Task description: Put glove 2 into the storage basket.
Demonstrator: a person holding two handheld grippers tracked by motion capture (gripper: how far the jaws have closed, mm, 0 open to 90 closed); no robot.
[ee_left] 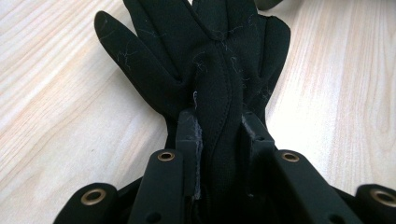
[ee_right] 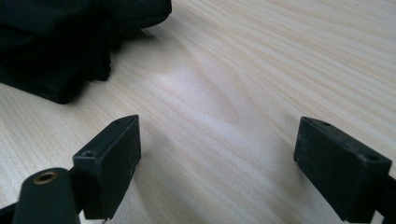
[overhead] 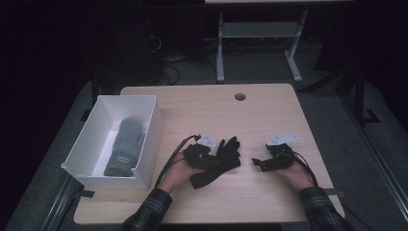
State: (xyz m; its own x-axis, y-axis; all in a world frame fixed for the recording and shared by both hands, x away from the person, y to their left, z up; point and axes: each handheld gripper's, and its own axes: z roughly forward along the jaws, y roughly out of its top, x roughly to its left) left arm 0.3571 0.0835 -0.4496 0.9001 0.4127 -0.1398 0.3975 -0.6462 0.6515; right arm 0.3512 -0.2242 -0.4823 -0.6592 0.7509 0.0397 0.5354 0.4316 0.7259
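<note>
A black glove (overhead: pixel 225 161) lies flat on the wooden table (overhead: pixel 255 118), fingers spread and pointing away from the person. My left gripper (overhead: pixel 212 161) rests on it from the left. In the left gripper view my jaws (ee_left: pixel 219 126) are pressed onto a raised fold of the glove (ee_left: pixel 205 56) near its palm. My right gripper (overhead: pixel 257 163) sits on the table to the glove's right, apart from it. In the right gripper view it (ee_right: pixel 217 144) stands open over bare wood, with the glove's cuff (ee_right: pixel 56 42) at the upper left.
A white box (overhead: pixel 150 139) stands at the table's left side with a grey mitten (overhead: pixel 125 147) lying in it. A round cable hole (overhead: pixel 239 96) is near the table's far edge. Another desk's grey legs (overhead: pixel 220 48) stand on the floor behind.
</note>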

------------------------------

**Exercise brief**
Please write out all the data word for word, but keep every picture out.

**Worked solution**
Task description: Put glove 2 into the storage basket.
Demonstrator: a person holding two handheld grippers tracked by motion capture (gripper: how far the jaws have closed, mm, 0 open to 90 closed); no robot.
[ee_left] 
[ee_right] 
[overhead] 
State: (xyz m; its own x-axis, y-axis; all in a world frame fixed for the recording and shared by both hands, x away from the person, y to their left, z up; point and axes: each handheld gripper's, and its own axes: z roughly forward along the jaws, y roughly out of its top, x roughly to its left) left arm 0.3571 0.0835 -0.4496 0.9001 0.4127 -0.1398 0.3975 -0.6462 0.6515; right arm 0.3512 -0.2242 -0.4823 -0.6592 0.7509 0.0397 0.5354 0.4316 0.7259
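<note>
A black glove (overhead: pixel 225 161) lies flat on the wooden table (overhead: pixel 255 118), fingers spread and pointing away from the person. My left gripper (overhead: pixel 212 161) rests on it from the left. In the left gripper view my jaws (ee_left: pixel 219 126) are pressed onto a raised fold of the glove (ee_left: pixel 205 56) near its palm. My right gripper (overhead: pixel 257 163) sits on the table to the glove's right, apart from it. In the right gripper view it (ee_right: pixel 217 144) stands open over bare wood, with the glove's cuff (ee_right: pixel 56 42) at the upper left.
A white box (overhead: pixel 150 139) stands at the table's left side with a grey mitten (overhead: pixel 125 147) lying in it. A round cable hole (overhead: pixel 239 96) is near the table's far edge. Another desk's grey legs (overhead: pixel 220 48) stand on the floor behind.
</note>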

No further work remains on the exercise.